Second, I personally needed sermon material, since I was preaching roughly twice a month at Christ Church (CREC) in Branch Cove, Alabama. I had always been enamored with the message of 1 Samuel 8 for its direct bearings upon political tyranny in our own age. Then I saw the sanction of arms control in chapter 13. The more I read, the more I saw scenario after scenario which had overt political, judicial, and social applications, and they all seemed to apply just as directly to our own time. So I decided to make a series of sermons preaching through the whole book of 1 Samuel.

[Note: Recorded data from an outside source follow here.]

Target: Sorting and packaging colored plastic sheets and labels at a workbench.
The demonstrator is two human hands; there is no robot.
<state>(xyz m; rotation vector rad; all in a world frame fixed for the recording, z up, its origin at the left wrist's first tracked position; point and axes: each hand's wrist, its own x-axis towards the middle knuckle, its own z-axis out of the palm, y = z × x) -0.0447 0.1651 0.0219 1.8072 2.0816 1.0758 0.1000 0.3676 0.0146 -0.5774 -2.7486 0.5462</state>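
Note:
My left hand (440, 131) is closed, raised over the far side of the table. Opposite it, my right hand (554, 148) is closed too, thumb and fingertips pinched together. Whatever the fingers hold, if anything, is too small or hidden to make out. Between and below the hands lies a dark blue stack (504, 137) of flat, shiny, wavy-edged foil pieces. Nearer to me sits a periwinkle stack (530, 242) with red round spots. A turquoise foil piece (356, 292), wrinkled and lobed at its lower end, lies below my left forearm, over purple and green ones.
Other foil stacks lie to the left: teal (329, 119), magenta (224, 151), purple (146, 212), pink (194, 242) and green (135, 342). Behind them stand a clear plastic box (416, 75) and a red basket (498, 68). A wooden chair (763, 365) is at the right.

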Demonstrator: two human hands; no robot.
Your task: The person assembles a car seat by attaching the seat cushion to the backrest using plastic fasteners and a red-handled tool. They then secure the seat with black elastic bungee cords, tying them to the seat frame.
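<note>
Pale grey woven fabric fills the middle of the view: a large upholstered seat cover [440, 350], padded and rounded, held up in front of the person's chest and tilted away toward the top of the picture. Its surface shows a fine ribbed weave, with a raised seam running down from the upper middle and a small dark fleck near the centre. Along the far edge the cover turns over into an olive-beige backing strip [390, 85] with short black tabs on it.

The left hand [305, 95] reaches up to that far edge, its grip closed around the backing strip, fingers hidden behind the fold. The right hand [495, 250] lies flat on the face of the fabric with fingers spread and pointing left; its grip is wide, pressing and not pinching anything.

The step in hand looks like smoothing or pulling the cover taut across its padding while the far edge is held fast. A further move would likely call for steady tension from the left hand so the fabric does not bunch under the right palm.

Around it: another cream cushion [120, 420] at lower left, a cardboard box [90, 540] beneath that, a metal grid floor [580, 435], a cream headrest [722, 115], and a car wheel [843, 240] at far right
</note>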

What followed was even more fruitful than I imagined at the outset. In our age, denuded almost completely of social or political and legal applications of Scripture, who would dare to think that 1 Samuel addresses nearly every possible phenomena in those realms that we have witnessed in modern times, as well as the psychological and spiritual issues behind them? In fact, if most people remember much from 1 Samuel at all, it may be the faithful prayer of barren Hannah (the subject of so many Mother’s Day sermons), but perhaps is only the story of David and Goliath. Little would most people suspect that Hannah was praying for a political and social revolution in her time or how 1 Samuel addresses, among other things, the direct link between social freedom and God’s Law, national security and God’s Law, as well as specific political issues such as biblical principles of warfare, kingship, national defense, the right to bear arms, taxation, military conscription, national greatness, political candidacy, political parties, party rivalries, jurisprudence (including biblical “common” law versus arbitrary civil or “statute” law), how to remain faithful under a regime hostile to biblical law, expatriation, political compromise, voting, the lesser of two evils, the surveillance state, and more. And it is simply staggering, once you understand the narratives involved, just how closely Samuel’s and David’s situations parallel our own in many ways, and how often the political expressions of modern Christians more closely align with Saul’s than with David’s. Among these pages, perhaps only the first sermon is mostly devoid of such subjects, and this only because it is setting the theological stage for what follows.
May the Lord bless this land with preachers bold enough to speak the whole counsel of God, even when it challenges civil leaders and criticizes cherished civil institutions and practices.